— Material provided —

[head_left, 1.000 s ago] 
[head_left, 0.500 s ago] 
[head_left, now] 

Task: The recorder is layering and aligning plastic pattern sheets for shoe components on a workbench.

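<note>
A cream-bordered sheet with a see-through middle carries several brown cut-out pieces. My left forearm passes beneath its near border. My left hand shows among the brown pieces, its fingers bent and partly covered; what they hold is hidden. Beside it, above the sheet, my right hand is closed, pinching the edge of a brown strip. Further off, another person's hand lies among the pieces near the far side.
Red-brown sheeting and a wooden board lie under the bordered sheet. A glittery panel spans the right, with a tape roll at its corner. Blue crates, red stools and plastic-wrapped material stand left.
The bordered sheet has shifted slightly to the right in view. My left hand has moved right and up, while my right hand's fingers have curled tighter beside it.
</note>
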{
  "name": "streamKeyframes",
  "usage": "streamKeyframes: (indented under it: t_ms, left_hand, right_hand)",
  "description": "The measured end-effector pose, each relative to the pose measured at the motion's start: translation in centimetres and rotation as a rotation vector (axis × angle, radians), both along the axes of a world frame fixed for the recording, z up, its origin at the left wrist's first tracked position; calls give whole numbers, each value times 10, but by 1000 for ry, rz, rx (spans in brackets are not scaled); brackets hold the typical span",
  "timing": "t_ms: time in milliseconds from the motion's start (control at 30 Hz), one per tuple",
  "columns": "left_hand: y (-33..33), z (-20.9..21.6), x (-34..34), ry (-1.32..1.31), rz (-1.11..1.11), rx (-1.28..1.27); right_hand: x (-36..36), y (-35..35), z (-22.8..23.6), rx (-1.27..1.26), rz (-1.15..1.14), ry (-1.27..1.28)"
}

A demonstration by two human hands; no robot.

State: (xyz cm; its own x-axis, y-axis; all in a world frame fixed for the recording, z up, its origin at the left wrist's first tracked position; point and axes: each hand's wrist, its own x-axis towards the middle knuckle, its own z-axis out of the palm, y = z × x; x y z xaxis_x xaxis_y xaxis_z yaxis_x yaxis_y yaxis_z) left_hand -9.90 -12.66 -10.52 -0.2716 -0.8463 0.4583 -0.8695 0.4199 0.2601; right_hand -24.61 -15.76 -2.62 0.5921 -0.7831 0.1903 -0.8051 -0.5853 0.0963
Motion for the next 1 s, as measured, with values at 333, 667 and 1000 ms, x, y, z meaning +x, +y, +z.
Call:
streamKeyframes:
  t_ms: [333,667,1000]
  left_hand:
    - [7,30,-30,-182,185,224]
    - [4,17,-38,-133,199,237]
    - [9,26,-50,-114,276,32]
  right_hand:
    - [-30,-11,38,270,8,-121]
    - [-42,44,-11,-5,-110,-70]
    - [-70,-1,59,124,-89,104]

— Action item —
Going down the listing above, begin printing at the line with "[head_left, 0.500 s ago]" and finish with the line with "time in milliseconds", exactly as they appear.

— Response area —
[head_left, 0.500 s ago] 
[head_left, now] 

Task: The recorder is layering and aligning plastic pattern sheets for shoe components on a workbench.

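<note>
A cream-bordered sheet with a see-through middle carries several brown cut-out pieces. My left forearm passes beneath its near border. My left hand shows among the brown pieces, its fingers bent and partly covered; what they hold is hidden. Beside it, above the sheet, my right hand is closed, pinching the edge of a brown strip. Further off, another person's hand lies among the pieces near the far side.
Red-brown sheeting and a wooden board lie under the bordered sheet. A glittery panel spans the right, with a tape roll at its corner. Blue crates, red stools and plastic-wrapped material stand left.
The bordered sheet has shifted slightly to the right in view. My left hand has moved right and up, while my right hand's fingers have curled tighter beside it.
</note>
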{
  "name": "streamKeyframes",
  "usage": "streamKeyframes: (indented under it: t_ms, left_hand, right_hand)",
  "description": "The measured end-effector pose, each relative to the pose measured at the motion's start: translation in centimetres and rotation as a rotation vector (axis × angle, radians), both along the axes of a world frame fixed for the recording, z up, its origin at the left wrist's first tracked position; calls give whole numbers, each value times 10, but by 1000 for ry, rz, rx (spans in brackets are not scaled); brackets hold the typical span",
  "timing": "t_ms: time in milliseconds from the motion's start (control at 30 Hz), one per tuple",

The output returned above is complete.